Six week’s premature will do that. They were discussing names, her and her partner, in the canoe when the indigestion set in. Except that it wasn’t indigestion at all…

So now my granddaughter has a label over her cot that states: B/O Pearce.

I objected, but they assured me it had nothing to do with body odour. It stands for “baby of Pearce”.

Which might not be such a bad thing, given the options. So far their list of possibilities includes Kiki and Chile. Or Chilli, or Chilly… I’m not sure which.

All I’m sure of is that if I’d been saddled with a name like Kiki or Chilli, Chile, or Chilly I probably would — quite justifiably — have grown into an axe-wielding psychopath.

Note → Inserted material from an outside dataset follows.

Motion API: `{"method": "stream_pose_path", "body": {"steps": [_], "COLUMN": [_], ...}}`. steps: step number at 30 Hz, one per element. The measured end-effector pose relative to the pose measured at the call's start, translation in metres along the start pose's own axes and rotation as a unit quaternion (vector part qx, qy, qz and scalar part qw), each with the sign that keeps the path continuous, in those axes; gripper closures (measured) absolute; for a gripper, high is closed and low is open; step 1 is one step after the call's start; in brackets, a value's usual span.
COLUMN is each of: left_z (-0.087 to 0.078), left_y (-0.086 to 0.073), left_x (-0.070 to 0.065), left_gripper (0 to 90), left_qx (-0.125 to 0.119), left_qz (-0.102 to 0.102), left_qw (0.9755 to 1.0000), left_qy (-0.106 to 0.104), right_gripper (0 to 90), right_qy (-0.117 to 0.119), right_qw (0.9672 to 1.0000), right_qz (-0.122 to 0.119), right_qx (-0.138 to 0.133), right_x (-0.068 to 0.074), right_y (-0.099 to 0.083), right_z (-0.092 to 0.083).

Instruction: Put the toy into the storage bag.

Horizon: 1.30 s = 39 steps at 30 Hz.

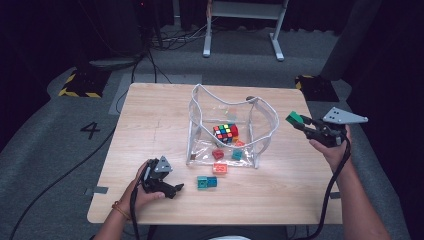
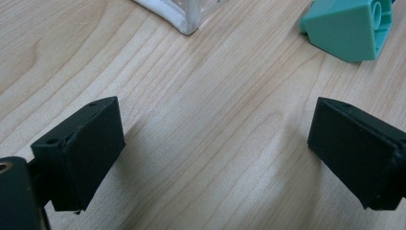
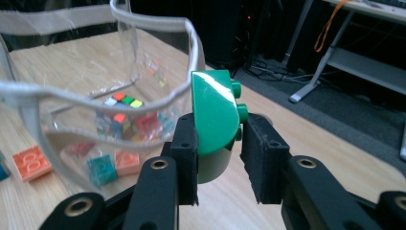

But I’m old fashioned. As a grandfather it’s my job. I’m comfortable with names like Janet and John, which I understand are soon to receive government protection as endangered species.

But old-fashioned or not, there were certain advantages in good, solid Anglo-Saxon names.

There is very little the playground comedians can do with Janet and John, but they’ll have a field day with Kiki and Chilly, Chile or Chilli.

It’s already bad enough with a surname like Pearce, as the title of this column testifies.

But I guess those are all minor irritations in the general scheme of things.

This small bundle or heartbeat and wrinkles has a hand that is smaller than my thumb. There is absolutely no knowing how her life is going to unfold, but for certain there will be a large contingent of uncles and aunts, siblings, cousins, grandparents (of course) and especially parents involved in the unfolding process; peeling off the wrappings as eagerly as kids at Christmas.

After five children of my own I think I’m reasonably well qualified to suggest that none of it will make very much difference at all. She’ll be who she’ll be, despite everyone’s best efforts to muck it up.

No doubt she’ll do some dumb things; no doubt she’ll do some smart things, too. She’ll face accident and illness and, if we’re among the lucky ones, she’ll come through relatively unscathed and she’ll carve out a place for herself that suits her.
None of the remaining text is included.